De telles « bonnes affaires » valent-elles la peine ?
En fait, il n'est pas rare que l'évaluation plus faible soit l'expression d'un risque plus élevé, lié à la dépendance de ces valeurs à la conjoncture. Les investisseurs professionnels exigent donc une prime de risque plus élevée, ce qui entraîne à l'inverse des multiples de bénéfices ou de chiffre d'affaires plus faibles. Si les titres semblent « moins chers », ils ne sont pas nécessairement « bon marchés ».

Pourquoi ?
En raison de la dépendance à la conjoncture, il est souvent plus difficile de faire des prévisions de rendement fiables à long terme dans ce segment que dans des entreprises à la croissance fiable, que l'on ne trouve d'ailleurs pas seulement dans le secteur technologique, mais aussi tout à fait dans le domaine des valeurs de consommation de base. En forçant le trait, on peut dire que la « value » au sens de « valeur » se trouve souvent plus facilement dans le segment « growth » que dans la « value ».

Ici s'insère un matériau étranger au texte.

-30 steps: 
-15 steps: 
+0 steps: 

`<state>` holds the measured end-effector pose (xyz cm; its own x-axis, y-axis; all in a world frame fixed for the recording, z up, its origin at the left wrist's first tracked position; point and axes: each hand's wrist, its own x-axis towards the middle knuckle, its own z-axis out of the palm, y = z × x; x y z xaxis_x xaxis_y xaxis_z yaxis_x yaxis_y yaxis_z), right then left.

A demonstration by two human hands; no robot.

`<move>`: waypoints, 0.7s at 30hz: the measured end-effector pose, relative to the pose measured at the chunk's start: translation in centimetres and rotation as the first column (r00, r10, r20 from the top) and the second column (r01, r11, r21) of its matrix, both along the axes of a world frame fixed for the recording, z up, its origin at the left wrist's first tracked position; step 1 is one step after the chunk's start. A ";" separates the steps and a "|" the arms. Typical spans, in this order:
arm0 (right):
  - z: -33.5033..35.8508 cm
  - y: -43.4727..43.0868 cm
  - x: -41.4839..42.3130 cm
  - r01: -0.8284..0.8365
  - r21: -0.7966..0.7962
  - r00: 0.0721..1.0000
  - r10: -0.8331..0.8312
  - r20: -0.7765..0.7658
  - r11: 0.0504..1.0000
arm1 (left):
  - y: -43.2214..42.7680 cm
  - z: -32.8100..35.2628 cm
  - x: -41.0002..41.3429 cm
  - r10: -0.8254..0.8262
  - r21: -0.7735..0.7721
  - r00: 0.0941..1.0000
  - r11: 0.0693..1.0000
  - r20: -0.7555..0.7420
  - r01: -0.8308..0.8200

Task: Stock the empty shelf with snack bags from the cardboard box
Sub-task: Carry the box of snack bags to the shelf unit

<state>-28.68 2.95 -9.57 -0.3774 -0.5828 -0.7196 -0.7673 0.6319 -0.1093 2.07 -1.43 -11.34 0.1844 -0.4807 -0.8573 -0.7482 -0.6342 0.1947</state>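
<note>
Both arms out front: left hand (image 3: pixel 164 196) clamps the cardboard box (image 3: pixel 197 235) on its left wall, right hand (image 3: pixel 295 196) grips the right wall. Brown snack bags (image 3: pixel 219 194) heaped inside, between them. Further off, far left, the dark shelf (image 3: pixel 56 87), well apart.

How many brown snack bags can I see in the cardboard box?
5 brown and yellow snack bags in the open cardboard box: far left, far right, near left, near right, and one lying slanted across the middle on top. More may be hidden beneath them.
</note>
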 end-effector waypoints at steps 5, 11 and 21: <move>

Mais les chiffres-clés parlent bien en faveur d'un achat ?
Nous déconseillons de se concentrer uniquement sur le PER et les ratios similaires lors de la sélection des actions. A cela s'ajoute le fait que : En période de taux d'intérêt réels négatifs, les obligations ne suffisent pas à maintenir le pouvoir d'achat d'un patrimoine. Il faut pour cela une quote-part d'actions nettement plus élevée. Pour de nombreux investisseurs, les fluctuations qui en découlent sont un problème. Celui qui, au sein de la quote-part d'actions, accorde une grande importance aux entreprises dont la dépendance à la conjoncture estparticulièrement élevée, uniquement parce qu'elles ont l'air « bon marché », ne se rend souvent pas service.

Si l'évolution économique n'est pas aussi positive que prévu...
...alors le portefeuille est particulièrement touché. Même si les signes semblent clairement indiquer une reprise économique, il faut toujours se poser la question suivante lors de la composition du portefeuille : « Et si les choses se passaient autrement ? » Un portefeuille solide ne devrait pas avoir de penchant – et surtout pas un penchant vers la « reprise économique ». En dehors de cela, le « bon marché » seul n'est de toute façon pas un indicateur de qualité convaincant. 

Monsieur Lehr, nous vous remercions pour cet entretien.